WORK TO COMPLETE — Once you reach the line containing "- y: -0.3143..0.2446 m" in the data below, restate each line word for word up to and including the one containing "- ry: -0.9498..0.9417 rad".

┄┄┄┄┄┄┄┄┄┄┄┄┄┄┄┄┄┄┄┄

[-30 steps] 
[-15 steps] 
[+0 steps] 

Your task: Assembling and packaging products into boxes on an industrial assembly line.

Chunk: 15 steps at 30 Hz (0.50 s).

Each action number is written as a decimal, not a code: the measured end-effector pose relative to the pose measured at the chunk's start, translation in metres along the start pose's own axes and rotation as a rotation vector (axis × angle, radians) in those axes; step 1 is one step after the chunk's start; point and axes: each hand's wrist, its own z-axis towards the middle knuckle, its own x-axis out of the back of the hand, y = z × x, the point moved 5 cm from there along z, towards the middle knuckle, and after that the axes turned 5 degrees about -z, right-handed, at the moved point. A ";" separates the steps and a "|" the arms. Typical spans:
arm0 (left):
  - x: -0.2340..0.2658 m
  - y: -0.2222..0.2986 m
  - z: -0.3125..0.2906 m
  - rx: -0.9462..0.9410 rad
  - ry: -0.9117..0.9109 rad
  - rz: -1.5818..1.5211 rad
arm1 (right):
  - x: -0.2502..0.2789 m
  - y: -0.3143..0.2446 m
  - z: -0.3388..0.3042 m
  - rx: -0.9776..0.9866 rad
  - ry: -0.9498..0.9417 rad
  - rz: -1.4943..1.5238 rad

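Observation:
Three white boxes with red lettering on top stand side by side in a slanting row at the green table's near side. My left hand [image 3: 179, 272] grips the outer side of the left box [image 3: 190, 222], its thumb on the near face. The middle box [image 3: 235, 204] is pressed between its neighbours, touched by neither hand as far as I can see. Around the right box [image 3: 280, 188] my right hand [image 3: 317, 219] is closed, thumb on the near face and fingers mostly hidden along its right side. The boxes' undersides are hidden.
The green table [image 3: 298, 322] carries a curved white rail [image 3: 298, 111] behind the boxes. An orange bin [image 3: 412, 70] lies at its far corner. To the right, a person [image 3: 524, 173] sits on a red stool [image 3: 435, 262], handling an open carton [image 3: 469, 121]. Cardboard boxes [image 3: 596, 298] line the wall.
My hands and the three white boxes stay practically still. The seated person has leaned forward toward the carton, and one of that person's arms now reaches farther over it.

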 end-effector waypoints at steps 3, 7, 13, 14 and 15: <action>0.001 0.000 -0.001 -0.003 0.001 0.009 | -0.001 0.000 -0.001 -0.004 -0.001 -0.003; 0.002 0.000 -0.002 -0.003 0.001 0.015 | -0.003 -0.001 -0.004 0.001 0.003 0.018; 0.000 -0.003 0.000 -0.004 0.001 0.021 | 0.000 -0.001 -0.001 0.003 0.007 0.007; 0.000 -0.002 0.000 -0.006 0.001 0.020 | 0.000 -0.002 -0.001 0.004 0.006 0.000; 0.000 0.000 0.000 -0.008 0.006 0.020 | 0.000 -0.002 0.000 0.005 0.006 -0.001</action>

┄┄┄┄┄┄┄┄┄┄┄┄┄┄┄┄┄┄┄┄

RESPONSE BOX —
  - y: -0.3143..0.2446 m
  - z: -0.3388..0.3042 m
  - rx: -0.9776..0.9866 rad
  - ry: -0.9498..0.9417 rad

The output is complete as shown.